▸ What you need to do
Please report every line from the material that contains the word "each".

- - -

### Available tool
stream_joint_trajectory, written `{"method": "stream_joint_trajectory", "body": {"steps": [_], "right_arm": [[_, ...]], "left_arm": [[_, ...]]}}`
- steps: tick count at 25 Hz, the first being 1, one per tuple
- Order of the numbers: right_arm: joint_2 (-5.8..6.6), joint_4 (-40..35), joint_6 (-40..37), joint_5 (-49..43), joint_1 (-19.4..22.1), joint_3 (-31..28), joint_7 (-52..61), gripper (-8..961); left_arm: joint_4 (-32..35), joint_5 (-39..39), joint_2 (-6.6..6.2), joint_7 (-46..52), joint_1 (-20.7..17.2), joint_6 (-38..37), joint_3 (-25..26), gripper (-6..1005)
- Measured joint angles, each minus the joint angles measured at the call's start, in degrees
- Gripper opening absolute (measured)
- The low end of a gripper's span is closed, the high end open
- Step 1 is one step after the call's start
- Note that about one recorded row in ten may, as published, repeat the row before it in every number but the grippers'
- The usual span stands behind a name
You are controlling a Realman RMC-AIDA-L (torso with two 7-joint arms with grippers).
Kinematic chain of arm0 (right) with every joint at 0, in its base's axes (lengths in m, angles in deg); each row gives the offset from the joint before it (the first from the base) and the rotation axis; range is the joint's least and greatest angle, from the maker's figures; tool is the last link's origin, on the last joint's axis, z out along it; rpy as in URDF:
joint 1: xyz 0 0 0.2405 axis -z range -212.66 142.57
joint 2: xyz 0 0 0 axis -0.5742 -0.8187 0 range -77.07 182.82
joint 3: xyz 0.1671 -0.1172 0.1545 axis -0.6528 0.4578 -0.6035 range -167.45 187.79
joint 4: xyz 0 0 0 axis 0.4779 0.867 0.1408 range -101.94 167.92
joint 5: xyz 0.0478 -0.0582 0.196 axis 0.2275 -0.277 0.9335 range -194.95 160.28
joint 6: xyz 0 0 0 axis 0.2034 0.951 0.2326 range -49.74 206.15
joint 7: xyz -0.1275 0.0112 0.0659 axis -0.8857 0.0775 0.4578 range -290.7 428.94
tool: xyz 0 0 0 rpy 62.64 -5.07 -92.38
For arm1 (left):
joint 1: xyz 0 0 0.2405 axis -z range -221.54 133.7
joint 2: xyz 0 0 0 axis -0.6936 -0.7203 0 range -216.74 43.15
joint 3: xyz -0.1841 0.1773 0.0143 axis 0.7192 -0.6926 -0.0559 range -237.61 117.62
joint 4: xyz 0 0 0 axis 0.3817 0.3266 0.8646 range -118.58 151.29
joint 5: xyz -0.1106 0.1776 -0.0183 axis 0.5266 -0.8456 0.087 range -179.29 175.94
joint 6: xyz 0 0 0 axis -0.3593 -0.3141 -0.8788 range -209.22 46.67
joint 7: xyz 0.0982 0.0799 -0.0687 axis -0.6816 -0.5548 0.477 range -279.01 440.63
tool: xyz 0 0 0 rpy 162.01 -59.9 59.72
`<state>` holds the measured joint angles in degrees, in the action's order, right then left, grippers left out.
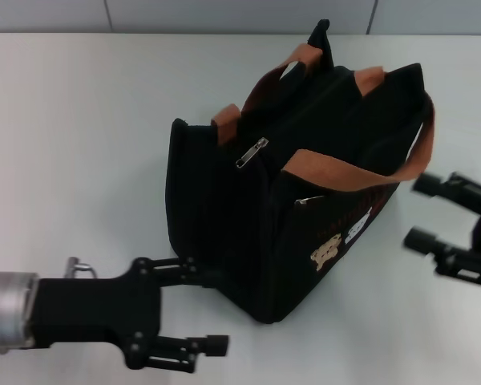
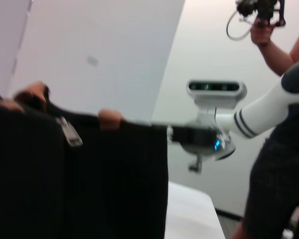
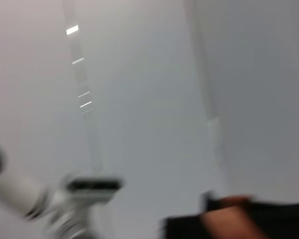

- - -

▸ Completed exercise
- Measured joint angles, each minus the joint angles measured at the call's start, in degrees
Kinematic chain of arm0 (right) with every joint at 0, in its base's axes (lengths in m, angles in deg); each row gives the offset from the joint before it (the first from the base) and the rotation axis; range is the joint's least and greatest angle, from the maker's figures; tool is the last link's origin, on the last joint's axis, z out along it; rpy as in URDF:

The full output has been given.